En efecto, los protagonistas de Safari parecen tipos normales, salvo por su pasión. Amigos, familias, parejas: el sangriento turismo de la selva acoge a toda clase de público. Y su periplo se repite ante la cámara. Primero encuentran la colocación ideal, en algún punto entre los árboles, a decenas de metros, para que su víctima no pueda verlos ni defenderse. Allí, uno de ellos prepara el fusil. Se para, detiene la respiración y aprieta el gatillo. Si su puntería es certera, al acercarse al lugar del crimen hallan trazas de sangre y, poco más allá, al animal abatido. El penúltimo capítulo del manual del buen cazador prevé una foto con la víctima. Luego, habrá que despiezarla y convertir sus restos en decoración.
En el documental aparecen varias cabezas de animales de fondo, colgadas en alguna pared, mientras los entrevistados por Seidl explican su visión. “Quería descubrir qué les mueve a cazar y por qué pueden acabar obsesionadas con ello. Pero, sobre la marcha, se convirtió en un filme que aborda la práctica de matar: por placer, sin afrontar nunca el peligro, como una especie de liberación emotiva”, defiende Siedl.

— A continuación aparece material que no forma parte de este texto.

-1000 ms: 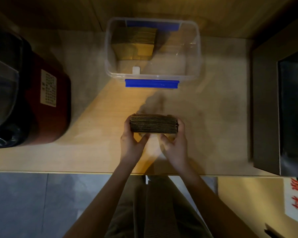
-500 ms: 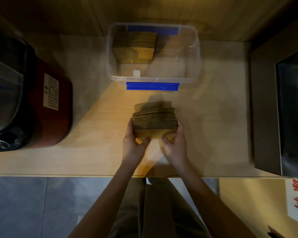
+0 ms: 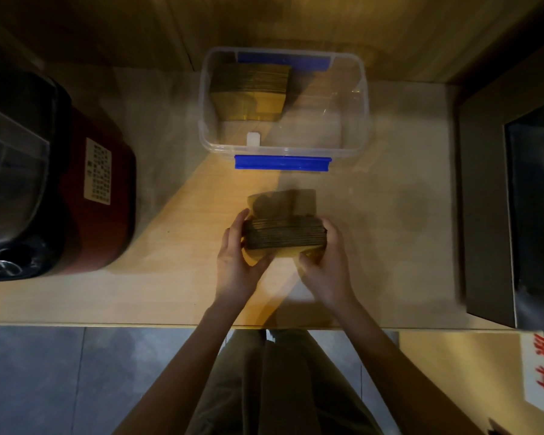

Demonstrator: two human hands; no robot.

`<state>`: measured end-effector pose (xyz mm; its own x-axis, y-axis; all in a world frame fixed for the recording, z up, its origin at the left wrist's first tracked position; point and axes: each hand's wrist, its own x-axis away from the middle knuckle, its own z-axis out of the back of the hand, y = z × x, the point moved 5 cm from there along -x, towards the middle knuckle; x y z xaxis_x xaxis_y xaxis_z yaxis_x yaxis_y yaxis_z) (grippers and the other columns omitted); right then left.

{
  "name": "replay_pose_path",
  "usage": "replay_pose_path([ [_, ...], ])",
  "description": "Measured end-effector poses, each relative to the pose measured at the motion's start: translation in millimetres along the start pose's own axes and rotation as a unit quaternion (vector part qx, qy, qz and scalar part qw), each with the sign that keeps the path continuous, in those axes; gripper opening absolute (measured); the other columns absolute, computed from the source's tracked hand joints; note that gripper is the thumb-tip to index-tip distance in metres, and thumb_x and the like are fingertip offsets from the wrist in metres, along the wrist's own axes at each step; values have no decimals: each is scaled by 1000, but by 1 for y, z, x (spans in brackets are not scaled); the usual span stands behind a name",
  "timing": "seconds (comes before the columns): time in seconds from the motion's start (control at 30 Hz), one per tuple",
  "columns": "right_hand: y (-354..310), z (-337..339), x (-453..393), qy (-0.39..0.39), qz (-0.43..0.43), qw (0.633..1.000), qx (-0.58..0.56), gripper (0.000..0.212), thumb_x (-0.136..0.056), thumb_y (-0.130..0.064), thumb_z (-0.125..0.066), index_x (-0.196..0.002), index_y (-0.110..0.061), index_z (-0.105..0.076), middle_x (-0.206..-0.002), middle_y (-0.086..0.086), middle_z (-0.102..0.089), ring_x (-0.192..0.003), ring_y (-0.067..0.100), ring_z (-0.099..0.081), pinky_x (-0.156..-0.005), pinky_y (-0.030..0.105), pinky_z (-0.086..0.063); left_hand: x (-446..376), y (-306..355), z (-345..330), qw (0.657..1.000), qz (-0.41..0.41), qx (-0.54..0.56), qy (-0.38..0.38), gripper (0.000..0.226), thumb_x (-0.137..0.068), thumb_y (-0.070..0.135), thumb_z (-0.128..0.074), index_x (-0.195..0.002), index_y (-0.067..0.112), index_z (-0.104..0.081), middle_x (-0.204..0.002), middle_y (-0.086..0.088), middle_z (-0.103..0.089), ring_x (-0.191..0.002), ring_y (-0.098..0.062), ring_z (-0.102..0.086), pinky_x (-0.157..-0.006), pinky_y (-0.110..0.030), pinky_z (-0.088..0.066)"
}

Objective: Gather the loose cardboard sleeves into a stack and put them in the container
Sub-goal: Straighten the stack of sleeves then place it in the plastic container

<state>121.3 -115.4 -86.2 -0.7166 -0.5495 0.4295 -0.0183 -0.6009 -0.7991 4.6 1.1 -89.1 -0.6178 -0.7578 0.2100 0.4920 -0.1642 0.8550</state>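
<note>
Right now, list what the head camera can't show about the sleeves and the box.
- Held stack: its count, edges too fine; its ends, covered by the left hand and right hand.
- Stack in the box: its depth, since only the top shows.
- Dark appliance: cut off by the frame's edge.

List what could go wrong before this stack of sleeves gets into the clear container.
1. The stack of sleeves is pinched only at its ends by the left hand and right hand; middle sleeves may slip out.
2. The container already holds a stack on its left, so the load could knock it over.
</note>
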Motion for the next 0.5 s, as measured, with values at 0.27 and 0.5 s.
replay_pose_path([
  [0.27, 0, 27, -2, -51, 94, 988, 115, 52, -79, 1, -60, -127, -15, -46, -128, 5, -51, -121, 18, -46, -103, 32, -41, 4, -6, 6, 996, -48, -71, -33, 58, -70, 9, -74, -121, 7, -46, -115, -16, -58, -99, -14, -52, -81, -5, -36],
  [0.5, -29, 48, -61, -16, 139, 969, 203, 34, -83, -2, -55, -115, -10, -60, -117, 14, -63, -107, 29, -57, -90, 24, -38, 4, -6, 5, 996, -51, -69, -24, 58, -70, 9, -73, -121, 6, -46, -116, -16, -59, -102, -16, -52, -83, -11, -38],
])
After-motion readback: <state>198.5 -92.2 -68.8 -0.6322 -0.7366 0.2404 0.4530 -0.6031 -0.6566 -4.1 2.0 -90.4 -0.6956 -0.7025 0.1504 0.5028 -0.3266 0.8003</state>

Cuando el director traslada la pregunta a los cazadores, las respuestas son variadas. Hay quien aduce que contribuyen al desarrollo de esos países, al pagar, “en una semana, lo que un turista gasta en dos meses”; algunos sugieren que sus acciones ayudan a la “reproducción de las especies”; y otros defienden que solo atacan animales que no están en vía de extinción. Una señora aprovecha además para una puntualización: “No me gusta el verbo matar. Prefiero abatir, es más apropiado”. El resultado final, sin embargo, es el mismo.